干すだけでビタミンDを簡単にとることができるシイタケは、干し野菜生活を始めるならぜひ押さえていただきたい野菜の一つといえるでしょう。
ちなみに、野菜の中に含まれるアミラーゼという酵素は、日光に当たるとブドウ糖に変化し、甘みが増します。
切り干し大根が甘くておいしいのも、アミラーゼがブドウ糖に変わったから。
ブドウ糖が増えることで、風味も豊かに、よりおいしく感じられるようになります。
ビギナーさんにもおすすめの野菜は?
エリンギ・まいたけ・しいたけなどのきのこ類、かぼちゃ、ごぼう、キャベツ、トマト、にんじんなどなど……
基本的に、極度に傷みやすいもやし以外は、大抵の野菜を干すことができると考えてOK!
逆に水分の多い野菜では失敗しやすいので、トマトのように汁気のある野菜は先にキッチンペーパーなどで水分をよくぬぐっておくのを忘れずに。
繰り返しになりますが、干し野菜にとってのいちばんの敵は「湿気」!
100円ショップで売っている干しかごや竹ざるを使い、「太陽が当たり」「風通しのよい場所」に干すことを心がけましょう。

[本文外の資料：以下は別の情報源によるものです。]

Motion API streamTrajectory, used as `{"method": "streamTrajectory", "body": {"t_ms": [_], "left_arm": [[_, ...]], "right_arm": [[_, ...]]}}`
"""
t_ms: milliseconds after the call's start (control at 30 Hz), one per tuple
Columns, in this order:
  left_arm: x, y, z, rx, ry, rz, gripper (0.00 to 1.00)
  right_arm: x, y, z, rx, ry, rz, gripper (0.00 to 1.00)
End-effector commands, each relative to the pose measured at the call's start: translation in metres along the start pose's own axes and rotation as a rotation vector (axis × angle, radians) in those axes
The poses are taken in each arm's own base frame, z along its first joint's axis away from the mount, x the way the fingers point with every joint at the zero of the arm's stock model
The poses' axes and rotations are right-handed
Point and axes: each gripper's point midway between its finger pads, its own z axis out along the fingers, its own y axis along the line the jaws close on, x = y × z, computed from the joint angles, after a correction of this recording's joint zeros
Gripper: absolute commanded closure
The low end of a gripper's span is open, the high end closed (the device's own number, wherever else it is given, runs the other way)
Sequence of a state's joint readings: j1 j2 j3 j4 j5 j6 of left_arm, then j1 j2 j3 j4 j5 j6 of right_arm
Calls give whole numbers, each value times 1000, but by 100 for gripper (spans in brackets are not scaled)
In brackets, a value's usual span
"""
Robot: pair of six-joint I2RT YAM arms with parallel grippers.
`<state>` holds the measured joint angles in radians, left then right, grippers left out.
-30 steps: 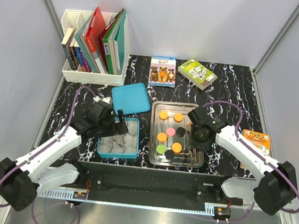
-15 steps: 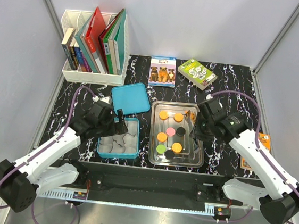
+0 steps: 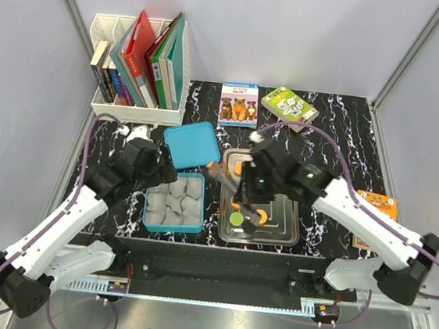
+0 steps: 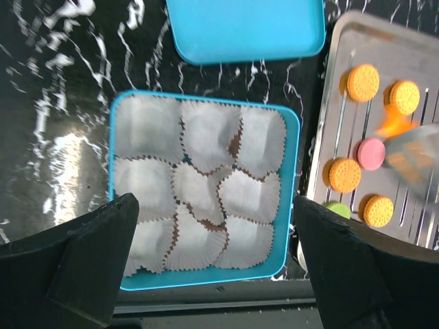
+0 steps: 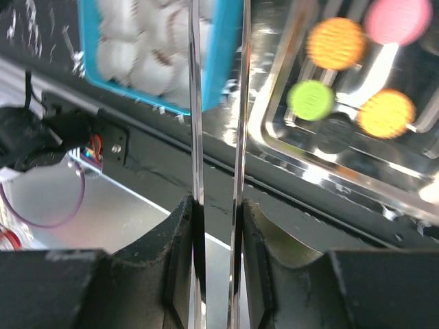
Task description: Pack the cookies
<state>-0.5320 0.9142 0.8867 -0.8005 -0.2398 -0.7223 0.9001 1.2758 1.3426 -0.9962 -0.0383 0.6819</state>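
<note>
Cookies lie on the metal tray (image 3: pixel 289 233): orange ones (image 4: pixel 363 82), a pink one (image 4: pixel 371 153), a green one (image 3: pixel 236 218) and a black one (image 5: pixel 336 130). My right gripper (image 3: pixel 258 186) is shut on clear tongs (image 5: pixel 194 103), whose blades reach left over the tray's left edge. An orange cookie (image 3: pixel 217 169) seems pinched at their blurred tips. My left gripper (image 4: pixel 216 260) stands wide open and holds nothing, above the teal box (image 4: pixel 206 281) of grey paper cups (image 4: pixel 199 188).
The teal lid (image 3: pixel 192 144) lies behind the box. A white rack of books (image 3: pixel 139 70) stands at the back left. Two small books (image 3: pixel 239 104) lie at the back, and an orange packet (image 3: pixel 376 204) at the right.
The right arm has swung left across the tray, carrying the tongs towards the box. The left gripper has risen and pulled back to the left, off the box, still open.
</note>
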Motion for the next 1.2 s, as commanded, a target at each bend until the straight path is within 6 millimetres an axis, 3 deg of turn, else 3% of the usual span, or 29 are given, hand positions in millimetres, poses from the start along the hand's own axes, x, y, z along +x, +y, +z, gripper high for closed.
{"method": "streamTrajectory", "body": {"t_ms": [0, 333, 500, 700, 933, 1167], "left_arm": [[-25, 13, -19, -57, -101, 13, 1], [-25, 23, -29, -66, -131, 5, 1], [-17, 25, -25, -72, -107, 3, 1], [-7, 29, -21, -75, -81, 2, 1], [-5, 29, -16, -84, -67, 4, 1], [-4, 26, -14, -75, -61, 1, 1]], "right_arm": [[-19, 48, 13, -94, -61, -86, 100], [-5, 62, 65, -98, 17, -157, 100], [1, 64, 77, -89, 40, -176, 100], [9, 53, 85, -41, 62, -178, 100], [12, 48, 84, -9, 66, -179, 87], [11, 42, 81, 20, 59, -177, 66]]}}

日中のしっかり日が当たる時間は外に干し、湿気が多い夜は家の中に取り込むようにするのがおすすめです。
「薄く」「均一に」切ってミスなく時短
注意して干していたのに、水分が抜け切る前に傷んでしまった……
そんな悲しい結果にならないためには、野菜がすべて均一に乾くよう、薄く、サイズをなるべく均一にそろえるように切り分けることも大事なポイントです。
それにはじめから細かく切っていれば、料理にもそのまま使えて一石二鳥!
ざるなどに並べて干すときは、それぞれが重ならないように干しましょう。
干し時間の短縮は、そのまま調理のしやすさにもつながります。
まとめ
いかがでしたでしょうか?
急な用事や帰省などで家を空けることが多くなる年の瀬。
買い溜めした野菜を腐らせず、最後まで気持ちよく使い切るのにも「干し野菜」はきっと一役買うはずです。
今日から「干し野菜」を上手に使いこなして、年末年始も野菜をたっぷりいただきましょう!